◆ **Brief**
From the listing below, reproduce word for word the part that opens with the line containing "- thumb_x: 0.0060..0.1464" and closes with the line containing "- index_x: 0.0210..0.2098"; reproduce nothing else.

◆ **Information provided**
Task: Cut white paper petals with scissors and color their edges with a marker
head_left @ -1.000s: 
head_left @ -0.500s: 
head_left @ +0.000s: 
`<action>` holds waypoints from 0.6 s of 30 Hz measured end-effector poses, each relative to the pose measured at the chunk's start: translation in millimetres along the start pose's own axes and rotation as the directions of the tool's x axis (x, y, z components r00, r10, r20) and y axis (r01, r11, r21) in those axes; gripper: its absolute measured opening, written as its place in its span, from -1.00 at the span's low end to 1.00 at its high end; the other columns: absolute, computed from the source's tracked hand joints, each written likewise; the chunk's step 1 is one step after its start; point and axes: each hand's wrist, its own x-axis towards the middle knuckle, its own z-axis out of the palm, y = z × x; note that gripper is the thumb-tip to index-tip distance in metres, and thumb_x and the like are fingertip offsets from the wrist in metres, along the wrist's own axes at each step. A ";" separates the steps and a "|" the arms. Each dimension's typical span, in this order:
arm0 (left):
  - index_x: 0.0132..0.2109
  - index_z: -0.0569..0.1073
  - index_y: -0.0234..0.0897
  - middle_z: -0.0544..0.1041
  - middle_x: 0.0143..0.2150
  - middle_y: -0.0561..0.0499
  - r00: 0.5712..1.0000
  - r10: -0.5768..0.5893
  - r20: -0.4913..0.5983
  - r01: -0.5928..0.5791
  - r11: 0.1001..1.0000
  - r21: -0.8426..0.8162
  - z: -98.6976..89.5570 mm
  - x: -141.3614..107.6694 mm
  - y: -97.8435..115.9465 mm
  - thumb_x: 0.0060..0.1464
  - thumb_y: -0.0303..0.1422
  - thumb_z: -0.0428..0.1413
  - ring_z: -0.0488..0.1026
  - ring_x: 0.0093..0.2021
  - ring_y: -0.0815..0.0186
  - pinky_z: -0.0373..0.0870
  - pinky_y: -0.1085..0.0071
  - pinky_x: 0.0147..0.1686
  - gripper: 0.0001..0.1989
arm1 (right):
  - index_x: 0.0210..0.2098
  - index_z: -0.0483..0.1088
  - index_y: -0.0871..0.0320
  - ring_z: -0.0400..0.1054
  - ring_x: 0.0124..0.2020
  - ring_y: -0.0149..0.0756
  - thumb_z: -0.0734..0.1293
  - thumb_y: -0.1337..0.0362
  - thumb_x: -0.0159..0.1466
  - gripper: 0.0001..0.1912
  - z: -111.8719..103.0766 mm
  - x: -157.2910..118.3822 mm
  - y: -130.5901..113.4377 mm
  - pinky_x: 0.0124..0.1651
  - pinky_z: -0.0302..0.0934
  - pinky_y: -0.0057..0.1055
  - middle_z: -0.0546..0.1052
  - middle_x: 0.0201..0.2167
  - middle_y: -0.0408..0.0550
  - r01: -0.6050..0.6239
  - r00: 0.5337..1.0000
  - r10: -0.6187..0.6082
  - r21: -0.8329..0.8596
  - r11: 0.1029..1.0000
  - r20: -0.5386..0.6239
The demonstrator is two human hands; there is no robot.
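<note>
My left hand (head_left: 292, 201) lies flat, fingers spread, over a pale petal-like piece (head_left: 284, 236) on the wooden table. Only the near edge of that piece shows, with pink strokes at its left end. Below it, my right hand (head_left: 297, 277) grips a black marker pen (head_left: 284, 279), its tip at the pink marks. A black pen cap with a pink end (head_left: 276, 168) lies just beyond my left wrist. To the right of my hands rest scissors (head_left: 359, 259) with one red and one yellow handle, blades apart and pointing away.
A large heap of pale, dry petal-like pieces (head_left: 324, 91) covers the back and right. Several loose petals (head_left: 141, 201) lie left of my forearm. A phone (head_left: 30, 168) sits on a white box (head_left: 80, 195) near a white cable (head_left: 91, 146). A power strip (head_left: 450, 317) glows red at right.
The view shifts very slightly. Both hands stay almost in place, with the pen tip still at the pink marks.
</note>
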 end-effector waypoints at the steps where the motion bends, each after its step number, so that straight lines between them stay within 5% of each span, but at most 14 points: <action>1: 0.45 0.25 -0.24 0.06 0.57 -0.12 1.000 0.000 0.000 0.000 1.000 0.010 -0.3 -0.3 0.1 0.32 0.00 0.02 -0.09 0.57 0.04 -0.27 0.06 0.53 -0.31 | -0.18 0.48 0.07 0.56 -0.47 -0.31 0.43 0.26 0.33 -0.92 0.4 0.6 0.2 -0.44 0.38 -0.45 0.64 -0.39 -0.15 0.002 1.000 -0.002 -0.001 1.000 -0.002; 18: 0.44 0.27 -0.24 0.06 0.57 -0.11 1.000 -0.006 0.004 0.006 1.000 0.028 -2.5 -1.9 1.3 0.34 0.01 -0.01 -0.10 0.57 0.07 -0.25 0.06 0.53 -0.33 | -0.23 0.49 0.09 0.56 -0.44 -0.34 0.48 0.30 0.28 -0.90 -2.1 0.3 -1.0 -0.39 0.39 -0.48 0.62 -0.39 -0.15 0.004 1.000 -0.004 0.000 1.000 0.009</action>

◆ **The answer**
  - thumb_x: 0.0060..0.1464
  - thumb_y: -0.0303..0.1422
  - thumb_z: -0.0428..0.1413
  - ring_z: -0.0488..0.1026
  - ring_x: 0.0093..0.2021
  - ring_y: -0.0815..0.0186
  - pinky_z: -0.0373..0.0870
  - pinky_y: -0.1085..0.0071
  - pinky_x: 0.0147..0.1686
  - gripper: 0.0001..0.1989
arm1 (right):
  - index_x: 0.0210..0.2098

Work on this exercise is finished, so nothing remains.